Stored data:
##############################

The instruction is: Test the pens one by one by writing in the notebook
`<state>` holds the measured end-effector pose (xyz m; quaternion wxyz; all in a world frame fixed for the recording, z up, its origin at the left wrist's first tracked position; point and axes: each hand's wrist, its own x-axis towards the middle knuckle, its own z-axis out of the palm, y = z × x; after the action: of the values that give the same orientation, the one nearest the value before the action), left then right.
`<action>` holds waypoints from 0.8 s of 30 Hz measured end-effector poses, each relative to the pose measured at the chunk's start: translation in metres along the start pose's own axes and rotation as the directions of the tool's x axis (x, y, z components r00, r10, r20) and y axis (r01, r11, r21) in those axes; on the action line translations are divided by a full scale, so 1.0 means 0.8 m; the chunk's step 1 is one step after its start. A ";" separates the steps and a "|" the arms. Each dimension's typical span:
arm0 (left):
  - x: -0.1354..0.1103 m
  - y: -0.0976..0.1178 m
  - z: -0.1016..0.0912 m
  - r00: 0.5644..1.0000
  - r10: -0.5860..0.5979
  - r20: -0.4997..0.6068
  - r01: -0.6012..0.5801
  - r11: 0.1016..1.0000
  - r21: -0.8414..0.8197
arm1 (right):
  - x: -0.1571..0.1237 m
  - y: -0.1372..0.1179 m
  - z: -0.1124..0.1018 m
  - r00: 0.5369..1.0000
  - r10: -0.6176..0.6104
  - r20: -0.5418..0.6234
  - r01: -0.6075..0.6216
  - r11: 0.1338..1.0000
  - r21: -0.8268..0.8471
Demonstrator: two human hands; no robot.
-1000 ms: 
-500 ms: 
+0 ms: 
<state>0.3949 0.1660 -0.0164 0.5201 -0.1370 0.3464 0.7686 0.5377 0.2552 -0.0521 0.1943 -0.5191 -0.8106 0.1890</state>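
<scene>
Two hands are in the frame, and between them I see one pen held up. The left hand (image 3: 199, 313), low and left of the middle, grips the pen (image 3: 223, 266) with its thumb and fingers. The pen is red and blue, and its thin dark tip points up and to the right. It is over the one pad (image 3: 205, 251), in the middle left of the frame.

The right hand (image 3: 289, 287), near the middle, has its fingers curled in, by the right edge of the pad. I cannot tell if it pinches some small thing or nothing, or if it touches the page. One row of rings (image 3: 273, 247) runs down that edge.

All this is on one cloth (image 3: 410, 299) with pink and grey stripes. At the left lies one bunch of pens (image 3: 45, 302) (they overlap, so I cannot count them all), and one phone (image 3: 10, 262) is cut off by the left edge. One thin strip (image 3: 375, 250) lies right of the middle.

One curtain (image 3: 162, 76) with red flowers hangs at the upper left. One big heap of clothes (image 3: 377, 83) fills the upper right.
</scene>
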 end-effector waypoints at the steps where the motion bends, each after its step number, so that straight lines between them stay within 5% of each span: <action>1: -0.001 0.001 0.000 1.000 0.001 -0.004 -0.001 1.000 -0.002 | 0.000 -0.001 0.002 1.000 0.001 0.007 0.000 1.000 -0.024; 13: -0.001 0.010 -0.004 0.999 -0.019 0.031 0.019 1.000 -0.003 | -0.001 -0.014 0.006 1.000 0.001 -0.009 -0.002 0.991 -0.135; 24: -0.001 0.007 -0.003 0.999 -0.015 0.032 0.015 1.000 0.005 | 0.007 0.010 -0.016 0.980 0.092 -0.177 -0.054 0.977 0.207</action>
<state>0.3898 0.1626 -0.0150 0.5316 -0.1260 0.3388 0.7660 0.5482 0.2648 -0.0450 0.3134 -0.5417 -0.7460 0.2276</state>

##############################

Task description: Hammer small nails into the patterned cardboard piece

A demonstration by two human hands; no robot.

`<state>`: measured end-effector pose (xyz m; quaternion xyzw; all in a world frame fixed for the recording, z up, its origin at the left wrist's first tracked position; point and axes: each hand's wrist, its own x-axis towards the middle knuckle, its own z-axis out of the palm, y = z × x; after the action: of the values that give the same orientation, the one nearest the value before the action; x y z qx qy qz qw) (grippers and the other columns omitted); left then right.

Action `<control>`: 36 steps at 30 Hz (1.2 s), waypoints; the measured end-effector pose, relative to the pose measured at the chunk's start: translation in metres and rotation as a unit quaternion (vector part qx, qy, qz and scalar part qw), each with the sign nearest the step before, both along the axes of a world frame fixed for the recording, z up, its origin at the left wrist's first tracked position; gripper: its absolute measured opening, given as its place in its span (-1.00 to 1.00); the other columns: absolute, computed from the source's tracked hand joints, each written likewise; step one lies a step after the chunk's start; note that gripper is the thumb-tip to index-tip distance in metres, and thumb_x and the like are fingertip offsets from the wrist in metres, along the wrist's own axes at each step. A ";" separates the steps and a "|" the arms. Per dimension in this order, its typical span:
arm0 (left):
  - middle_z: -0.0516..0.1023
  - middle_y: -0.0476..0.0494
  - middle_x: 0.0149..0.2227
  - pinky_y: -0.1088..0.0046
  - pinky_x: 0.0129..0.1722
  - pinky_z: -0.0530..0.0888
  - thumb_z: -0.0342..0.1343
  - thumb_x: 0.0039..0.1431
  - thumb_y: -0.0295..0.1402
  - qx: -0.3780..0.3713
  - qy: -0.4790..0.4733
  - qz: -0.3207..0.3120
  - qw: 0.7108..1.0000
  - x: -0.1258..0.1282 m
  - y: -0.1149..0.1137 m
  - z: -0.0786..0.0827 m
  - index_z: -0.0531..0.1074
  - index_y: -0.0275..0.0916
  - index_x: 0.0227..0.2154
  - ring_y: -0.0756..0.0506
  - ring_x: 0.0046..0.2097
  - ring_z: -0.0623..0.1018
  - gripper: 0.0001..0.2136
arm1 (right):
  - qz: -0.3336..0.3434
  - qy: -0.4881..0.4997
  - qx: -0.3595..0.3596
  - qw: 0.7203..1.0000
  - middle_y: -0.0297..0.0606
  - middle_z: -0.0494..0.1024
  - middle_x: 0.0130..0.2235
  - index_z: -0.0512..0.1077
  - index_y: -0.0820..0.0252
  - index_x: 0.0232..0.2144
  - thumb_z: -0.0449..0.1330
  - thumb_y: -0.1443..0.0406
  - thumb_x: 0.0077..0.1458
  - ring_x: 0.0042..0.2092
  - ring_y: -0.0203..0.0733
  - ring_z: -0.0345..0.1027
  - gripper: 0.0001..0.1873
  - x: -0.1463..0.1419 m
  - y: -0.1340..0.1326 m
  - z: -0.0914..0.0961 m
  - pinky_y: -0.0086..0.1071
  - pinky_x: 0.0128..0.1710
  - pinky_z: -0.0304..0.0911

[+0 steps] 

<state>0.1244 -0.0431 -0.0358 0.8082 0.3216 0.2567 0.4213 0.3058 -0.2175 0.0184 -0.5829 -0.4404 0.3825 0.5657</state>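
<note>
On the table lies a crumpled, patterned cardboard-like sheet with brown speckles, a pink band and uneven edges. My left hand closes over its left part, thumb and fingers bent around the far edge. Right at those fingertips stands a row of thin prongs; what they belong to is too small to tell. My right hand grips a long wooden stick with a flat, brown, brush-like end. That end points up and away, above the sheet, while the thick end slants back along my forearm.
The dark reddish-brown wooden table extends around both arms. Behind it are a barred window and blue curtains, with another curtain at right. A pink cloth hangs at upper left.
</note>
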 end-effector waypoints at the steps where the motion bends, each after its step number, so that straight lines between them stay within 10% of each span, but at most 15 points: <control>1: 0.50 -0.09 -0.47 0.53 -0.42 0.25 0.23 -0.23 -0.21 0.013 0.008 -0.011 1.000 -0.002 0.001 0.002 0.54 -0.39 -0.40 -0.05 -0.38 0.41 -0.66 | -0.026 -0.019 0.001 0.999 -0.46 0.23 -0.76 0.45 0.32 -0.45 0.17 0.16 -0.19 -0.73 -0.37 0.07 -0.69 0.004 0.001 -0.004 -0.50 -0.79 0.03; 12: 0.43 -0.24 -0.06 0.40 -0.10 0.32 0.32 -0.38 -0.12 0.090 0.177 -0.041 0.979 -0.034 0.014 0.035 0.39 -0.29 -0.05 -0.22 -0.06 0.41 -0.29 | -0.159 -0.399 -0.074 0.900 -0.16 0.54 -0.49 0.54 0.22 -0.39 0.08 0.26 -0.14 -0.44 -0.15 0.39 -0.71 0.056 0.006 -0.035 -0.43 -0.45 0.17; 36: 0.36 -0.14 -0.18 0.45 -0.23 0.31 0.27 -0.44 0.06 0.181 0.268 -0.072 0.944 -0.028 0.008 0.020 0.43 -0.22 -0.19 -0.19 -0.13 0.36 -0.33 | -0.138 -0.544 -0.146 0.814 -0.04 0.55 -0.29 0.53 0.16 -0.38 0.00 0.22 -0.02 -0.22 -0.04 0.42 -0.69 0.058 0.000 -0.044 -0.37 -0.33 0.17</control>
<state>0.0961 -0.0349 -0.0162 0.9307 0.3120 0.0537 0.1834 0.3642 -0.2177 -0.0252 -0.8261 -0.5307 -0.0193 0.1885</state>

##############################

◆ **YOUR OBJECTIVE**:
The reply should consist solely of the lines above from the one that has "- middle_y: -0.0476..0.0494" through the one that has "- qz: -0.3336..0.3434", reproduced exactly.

◆ **ANSWER BOX**:
  - middle_y: -0.0476..0.0494
  - middle_x: 0.0149..0.2227
  - pinky_y: -0.1088..0.0046
  - pinky_x: 0.0129..0.1722
  - pinky_z: -0.0530..0.0888
  - thumb_z: -0.0342..0.1343
  - thumb_x: 0.0039..0.1431
  - thumb_y: -0.0295..0.1402
  - qx: -0.3780..0.3713
  - qy: -0.4790..0.4733
  - qz: -0.3207..0.3120
  - qw: 0.7108..1.0000
  - x: -0.1258..0.1282 m
  - y: -0.1149..0.1137 m
  - z: -0.0786..0.0827 m
  - index_z: -0.0531..0.1074
  - index_y: -0.0275..0.0916
  - index_x: 0.0227..0.2154
  - ring_y: -0.0756..0.0506
  - ring_x: 0.0046..0.2097
  - ring_z: -0.0623..0.1018
  - gripper: 0.0001..0.2136
arm1 (right):
  - qz: -0.3336..0.3434

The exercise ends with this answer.